Altogether, Lewis's research on sludge prompted two hearings by the full Committee on Science in the U.S. House of Representatives, an EPA Office of Inspector General audit of the EPA's mishandling of science behind the 503 Sludge Rule, and an earlier-than-planned review of that science by the National Academy of Sciences.

Last May, the President of the United States signed the No Fear Act, which was intended to better protect federal employees from discrimination and retaliation. This legislation was drafted by the Science and Judiciary Committees partly as a result of the hearings into EPA's retaliations against Lewis and his director for his publications in Nature.

Responding to a request from Lewis's attorney that he be allowed to stay at EPA, the Agency's Office of General Counsel replied on June 11, 2002, stating “should Dr.
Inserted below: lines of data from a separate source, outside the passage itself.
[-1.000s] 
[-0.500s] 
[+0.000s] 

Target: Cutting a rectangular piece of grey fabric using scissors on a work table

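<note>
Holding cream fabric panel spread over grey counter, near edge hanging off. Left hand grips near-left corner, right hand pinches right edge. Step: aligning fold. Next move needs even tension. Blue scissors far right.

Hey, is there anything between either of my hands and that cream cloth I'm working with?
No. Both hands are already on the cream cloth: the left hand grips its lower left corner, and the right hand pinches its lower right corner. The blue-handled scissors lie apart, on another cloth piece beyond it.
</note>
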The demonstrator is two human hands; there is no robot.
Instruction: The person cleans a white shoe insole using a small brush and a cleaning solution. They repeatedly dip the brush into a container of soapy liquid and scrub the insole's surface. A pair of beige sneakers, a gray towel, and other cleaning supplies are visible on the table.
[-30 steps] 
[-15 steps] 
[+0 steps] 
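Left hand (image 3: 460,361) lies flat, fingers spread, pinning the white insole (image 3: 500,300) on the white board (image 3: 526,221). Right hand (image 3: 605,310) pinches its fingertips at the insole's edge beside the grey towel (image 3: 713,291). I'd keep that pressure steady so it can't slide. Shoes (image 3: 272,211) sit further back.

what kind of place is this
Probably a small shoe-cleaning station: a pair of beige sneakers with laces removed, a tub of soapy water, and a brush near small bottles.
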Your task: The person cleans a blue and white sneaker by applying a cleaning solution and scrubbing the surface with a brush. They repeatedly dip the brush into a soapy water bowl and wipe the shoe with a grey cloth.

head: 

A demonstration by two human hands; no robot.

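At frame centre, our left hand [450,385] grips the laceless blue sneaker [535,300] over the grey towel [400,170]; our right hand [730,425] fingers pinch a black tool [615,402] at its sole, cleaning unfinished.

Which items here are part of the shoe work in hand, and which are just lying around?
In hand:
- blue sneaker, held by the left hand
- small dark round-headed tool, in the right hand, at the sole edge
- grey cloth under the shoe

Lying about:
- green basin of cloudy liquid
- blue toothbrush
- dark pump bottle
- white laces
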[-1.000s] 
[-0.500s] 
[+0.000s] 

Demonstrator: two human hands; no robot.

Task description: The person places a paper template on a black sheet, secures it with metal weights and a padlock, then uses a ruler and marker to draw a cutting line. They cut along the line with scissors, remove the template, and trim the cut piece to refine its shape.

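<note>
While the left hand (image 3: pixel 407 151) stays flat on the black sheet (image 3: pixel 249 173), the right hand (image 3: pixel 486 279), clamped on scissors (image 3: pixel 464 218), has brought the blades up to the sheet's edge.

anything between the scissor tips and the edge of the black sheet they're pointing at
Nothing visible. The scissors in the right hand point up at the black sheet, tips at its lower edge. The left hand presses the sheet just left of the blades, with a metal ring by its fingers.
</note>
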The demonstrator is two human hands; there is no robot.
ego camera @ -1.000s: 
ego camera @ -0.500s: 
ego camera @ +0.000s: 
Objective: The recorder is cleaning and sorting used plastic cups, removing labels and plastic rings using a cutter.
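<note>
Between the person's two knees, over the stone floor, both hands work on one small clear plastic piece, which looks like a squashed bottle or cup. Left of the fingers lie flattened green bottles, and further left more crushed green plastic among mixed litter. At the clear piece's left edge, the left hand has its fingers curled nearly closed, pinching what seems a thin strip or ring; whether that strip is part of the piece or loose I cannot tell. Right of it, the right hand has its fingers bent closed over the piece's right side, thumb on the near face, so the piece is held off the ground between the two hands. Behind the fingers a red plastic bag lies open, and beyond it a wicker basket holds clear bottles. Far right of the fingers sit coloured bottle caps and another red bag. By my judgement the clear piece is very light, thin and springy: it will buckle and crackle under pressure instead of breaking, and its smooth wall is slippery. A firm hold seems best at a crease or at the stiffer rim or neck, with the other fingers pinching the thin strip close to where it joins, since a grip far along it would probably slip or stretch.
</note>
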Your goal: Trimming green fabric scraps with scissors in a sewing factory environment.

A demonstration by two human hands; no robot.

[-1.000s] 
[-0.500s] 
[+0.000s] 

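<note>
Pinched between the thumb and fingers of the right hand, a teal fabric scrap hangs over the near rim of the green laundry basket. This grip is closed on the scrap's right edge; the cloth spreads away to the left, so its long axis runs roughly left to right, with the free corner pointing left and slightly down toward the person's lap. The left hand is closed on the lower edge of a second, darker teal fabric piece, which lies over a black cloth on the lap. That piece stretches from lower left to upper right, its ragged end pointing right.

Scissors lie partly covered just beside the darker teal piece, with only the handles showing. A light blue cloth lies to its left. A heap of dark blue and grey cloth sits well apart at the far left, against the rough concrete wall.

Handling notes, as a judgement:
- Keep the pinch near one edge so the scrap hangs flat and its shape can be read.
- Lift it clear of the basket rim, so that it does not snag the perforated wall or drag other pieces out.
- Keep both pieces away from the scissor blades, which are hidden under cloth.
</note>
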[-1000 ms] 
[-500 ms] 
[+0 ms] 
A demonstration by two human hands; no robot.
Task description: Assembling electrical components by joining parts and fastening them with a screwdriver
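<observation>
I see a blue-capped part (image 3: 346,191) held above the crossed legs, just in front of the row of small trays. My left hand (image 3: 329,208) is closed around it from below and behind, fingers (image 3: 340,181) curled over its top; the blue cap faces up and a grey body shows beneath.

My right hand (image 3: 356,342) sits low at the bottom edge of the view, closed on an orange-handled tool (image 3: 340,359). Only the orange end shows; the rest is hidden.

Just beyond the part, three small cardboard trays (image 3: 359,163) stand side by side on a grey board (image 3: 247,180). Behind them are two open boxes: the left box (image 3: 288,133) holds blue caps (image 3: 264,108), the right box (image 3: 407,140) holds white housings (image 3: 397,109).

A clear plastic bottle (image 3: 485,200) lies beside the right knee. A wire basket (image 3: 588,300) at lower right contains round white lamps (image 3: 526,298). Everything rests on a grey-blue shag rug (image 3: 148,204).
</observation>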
Lewis refuse to resign or retire no later than May 28, 2003, the Agency will unilaterally effect his resignation on that date.”

Two weeks after receiving this letter, Lewis was invited to brief China's Ministers of Public Health, the Environment, and Agriculture in mid-October on his sludge research. When forwarding the invitation to EPA managers, Lewis questioned how he should explain to Communist China's leaders that he is being terminated for criticizing government policies and cannot continue his EPA research.